Twitter porte formellement plainte contre Elon Musk
L’action Twitter a rebondi de près de 10% depuis mercredi, après plusieurs séances de baisse. La veille, l’éditeur du réseau social avait déposé formellement plainte contre Elon Musk auprès du tribunal du Delaware pour violation du contrat de rachat de Twitter pour 44 milliards de dollars, demandant au tribunal de l’Etat américain de contraindre le milliardaire à boucler l’opération au prix de 54,20 dollars par action.
Cette hausse du cours montre que Wall Street anticipe des dommages et intérêts punitifs ou un règlement bien au-delà des frais de rupture d’un milliard de dollars. Le vendeur à découvert Hindenburg Research a déclaré, mercredi, avoir pris une position longue sur Twitter. «La plainte de Twitter constitue une menace crédible pour l’empire de Musk», a expliqué la firme sur Twitter.
De son côté, Elon Musk avait résilié son contrat par une lettre de son avocat, datée du 8 juillet, envoyée au gendarme boursier américain, la Securities and Exchange Commission (SEC).

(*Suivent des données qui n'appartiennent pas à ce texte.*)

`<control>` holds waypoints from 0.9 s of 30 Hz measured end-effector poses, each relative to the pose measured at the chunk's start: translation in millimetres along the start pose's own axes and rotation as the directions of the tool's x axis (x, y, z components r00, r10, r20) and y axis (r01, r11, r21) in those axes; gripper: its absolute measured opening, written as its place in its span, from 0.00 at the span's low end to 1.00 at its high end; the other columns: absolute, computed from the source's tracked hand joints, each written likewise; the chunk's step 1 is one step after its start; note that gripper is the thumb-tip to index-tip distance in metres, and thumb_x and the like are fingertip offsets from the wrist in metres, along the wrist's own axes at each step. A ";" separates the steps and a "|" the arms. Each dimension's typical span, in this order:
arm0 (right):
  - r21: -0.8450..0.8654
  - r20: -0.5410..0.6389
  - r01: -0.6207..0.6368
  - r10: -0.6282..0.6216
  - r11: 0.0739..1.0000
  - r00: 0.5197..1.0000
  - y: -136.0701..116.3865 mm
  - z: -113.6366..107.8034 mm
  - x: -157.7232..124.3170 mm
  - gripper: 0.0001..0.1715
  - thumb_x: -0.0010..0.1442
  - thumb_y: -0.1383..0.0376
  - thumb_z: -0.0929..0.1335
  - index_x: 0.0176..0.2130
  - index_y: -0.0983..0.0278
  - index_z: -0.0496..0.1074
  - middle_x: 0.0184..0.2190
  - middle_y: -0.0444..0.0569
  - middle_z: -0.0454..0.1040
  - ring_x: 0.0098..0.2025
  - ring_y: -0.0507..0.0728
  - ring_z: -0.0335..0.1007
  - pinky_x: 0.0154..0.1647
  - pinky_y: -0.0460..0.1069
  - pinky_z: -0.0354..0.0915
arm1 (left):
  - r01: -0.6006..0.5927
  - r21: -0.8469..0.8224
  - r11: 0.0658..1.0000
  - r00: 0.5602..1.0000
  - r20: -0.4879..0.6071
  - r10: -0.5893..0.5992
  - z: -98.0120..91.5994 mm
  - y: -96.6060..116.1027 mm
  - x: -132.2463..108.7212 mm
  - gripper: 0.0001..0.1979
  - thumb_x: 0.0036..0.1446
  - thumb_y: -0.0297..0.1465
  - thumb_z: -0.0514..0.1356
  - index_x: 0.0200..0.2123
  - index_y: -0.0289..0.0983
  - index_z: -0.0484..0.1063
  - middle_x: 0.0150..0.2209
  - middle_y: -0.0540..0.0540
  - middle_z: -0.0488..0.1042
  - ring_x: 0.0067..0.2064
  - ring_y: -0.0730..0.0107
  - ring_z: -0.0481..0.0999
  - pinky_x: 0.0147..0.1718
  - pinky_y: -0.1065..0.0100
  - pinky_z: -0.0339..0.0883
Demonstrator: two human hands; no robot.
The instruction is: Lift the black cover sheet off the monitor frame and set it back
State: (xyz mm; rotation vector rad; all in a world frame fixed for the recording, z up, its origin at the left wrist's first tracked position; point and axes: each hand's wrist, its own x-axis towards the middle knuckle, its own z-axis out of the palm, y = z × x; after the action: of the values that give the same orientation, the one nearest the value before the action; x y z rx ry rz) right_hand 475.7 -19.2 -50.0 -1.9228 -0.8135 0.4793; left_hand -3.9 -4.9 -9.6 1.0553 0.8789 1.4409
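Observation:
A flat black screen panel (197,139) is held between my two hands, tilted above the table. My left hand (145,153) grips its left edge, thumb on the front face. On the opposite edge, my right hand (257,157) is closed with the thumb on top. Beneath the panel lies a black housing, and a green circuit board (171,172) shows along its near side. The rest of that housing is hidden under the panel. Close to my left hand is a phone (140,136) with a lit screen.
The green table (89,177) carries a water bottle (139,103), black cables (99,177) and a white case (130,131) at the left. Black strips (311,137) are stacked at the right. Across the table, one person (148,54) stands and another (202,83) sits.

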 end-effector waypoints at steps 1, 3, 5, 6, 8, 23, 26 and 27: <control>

Dans sa plainte, Twitter reproche à Elon Musk d’avoir orchestré une mise en scène publique et de se croire au-dessus des lois contractuelles, après avoir «proposé et ensuite signé» un accord à l’amiable de rachat. Elon Musk se croit «libre de changer d’avis, de démolir la réputation de l’entreprise, de perturber ses opérations, de détruire de la valeur pour les actionnaires et de partir», écrivent les avocats du réseau social.
Twitter accuse le fondateur de Tesla et de SpaceX de violation de leur accord et, notamment, d’avoir contribué à faire baisser l’action Twitter en dénigrant l’entreprise. «Depuis qu’il a signé l’accord de fusion, Musk a dénigré de façon répétée Twitter et l’accord, ce qui a créé un risque commercial pour Twitter et une pression à la baisse pour ses actions», affirment les avocats de Twitter. De fait, l’action du réseau social avait chuté à 34,06 dollars mardi, contre plus de 50 dollars quand l’offre de rachat d’Elon Musk a été acceptée, fin avril, par le conseil d’administration de Twitter.
Autre argument, les avocats estiment que sa décision de ne pas racheter le réseau social est directement liée aux fluctuations de son cours de Bourse. «Plutôt que de supporter le coût de ce retournement du marché, comme le contrat de fusion l’exige, Musk veut le faire porter aux actionnaires de Twitter», écrivent-ils.
Elon Musk, lui, assure que la firme californienne lui a menti sur le nombre de bots (faux comptes) présents sur sa plateforme. Le réseau social maintient que ces derniers constituent moins de 5% des utilisateurs réguliers.